Instructional Design Aims
Our instructional design setting was a large undergraduate course, Education & Film (EdFilm), which serves approximately 180 students per semester at a large state university in the US. The central aim of the course is to develop students’ Critical Media Literacy (CML) meaning the ability to decode and analyze media messages, and social contexts of media production, with attention to systemic inequality and power (Lewis & Jhally, 1998).

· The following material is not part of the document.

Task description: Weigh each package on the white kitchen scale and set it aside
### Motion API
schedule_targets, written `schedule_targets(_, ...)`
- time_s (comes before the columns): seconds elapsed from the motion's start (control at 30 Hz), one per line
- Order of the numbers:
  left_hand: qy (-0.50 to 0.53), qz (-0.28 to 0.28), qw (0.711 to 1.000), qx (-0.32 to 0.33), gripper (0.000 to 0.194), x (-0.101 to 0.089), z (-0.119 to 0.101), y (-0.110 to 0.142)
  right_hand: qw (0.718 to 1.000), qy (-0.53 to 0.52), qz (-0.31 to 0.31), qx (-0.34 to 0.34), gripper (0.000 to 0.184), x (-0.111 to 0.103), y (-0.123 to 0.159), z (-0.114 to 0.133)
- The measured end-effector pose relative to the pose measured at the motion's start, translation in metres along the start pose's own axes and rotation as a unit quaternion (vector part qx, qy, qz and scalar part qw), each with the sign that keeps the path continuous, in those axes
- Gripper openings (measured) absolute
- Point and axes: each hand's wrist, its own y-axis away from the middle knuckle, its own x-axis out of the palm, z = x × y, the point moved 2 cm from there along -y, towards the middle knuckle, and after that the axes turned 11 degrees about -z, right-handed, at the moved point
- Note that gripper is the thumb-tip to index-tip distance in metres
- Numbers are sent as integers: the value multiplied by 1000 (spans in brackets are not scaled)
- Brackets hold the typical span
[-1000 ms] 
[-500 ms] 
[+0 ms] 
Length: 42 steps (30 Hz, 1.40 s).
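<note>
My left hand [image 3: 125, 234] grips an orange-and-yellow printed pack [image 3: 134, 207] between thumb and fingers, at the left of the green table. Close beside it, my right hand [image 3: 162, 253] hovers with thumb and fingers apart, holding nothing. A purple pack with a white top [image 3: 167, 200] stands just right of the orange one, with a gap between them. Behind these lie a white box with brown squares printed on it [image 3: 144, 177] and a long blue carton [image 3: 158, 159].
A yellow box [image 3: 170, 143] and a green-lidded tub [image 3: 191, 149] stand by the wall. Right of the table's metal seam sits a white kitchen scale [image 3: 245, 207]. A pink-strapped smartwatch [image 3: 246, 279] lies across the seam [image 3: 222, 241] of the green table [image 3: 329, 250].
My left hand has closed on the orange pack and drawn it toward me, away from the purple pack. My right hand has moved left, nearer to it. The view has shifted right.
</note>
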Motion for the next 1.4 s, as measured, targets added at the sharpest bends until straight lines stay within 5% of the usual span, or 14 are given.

While mainstream approaches to media literacy emphasize the decoding of media texts and components of media production, CML adds a critical-theory lens that considers the larger social context, the realities of systemic oppression, and the social and ideological effects of media messages (Kellner & Share, 2007). As applied in EdFilm, CML also includes the ability to self-reflect on one’s own media socialization and implicit biases (Share & Thoman, 2007). CML aligns with social justice because it aims to develop students’ critical consciousness to challenge inequality and enact social change (Kellner & Share, 2005; Butler, 2019).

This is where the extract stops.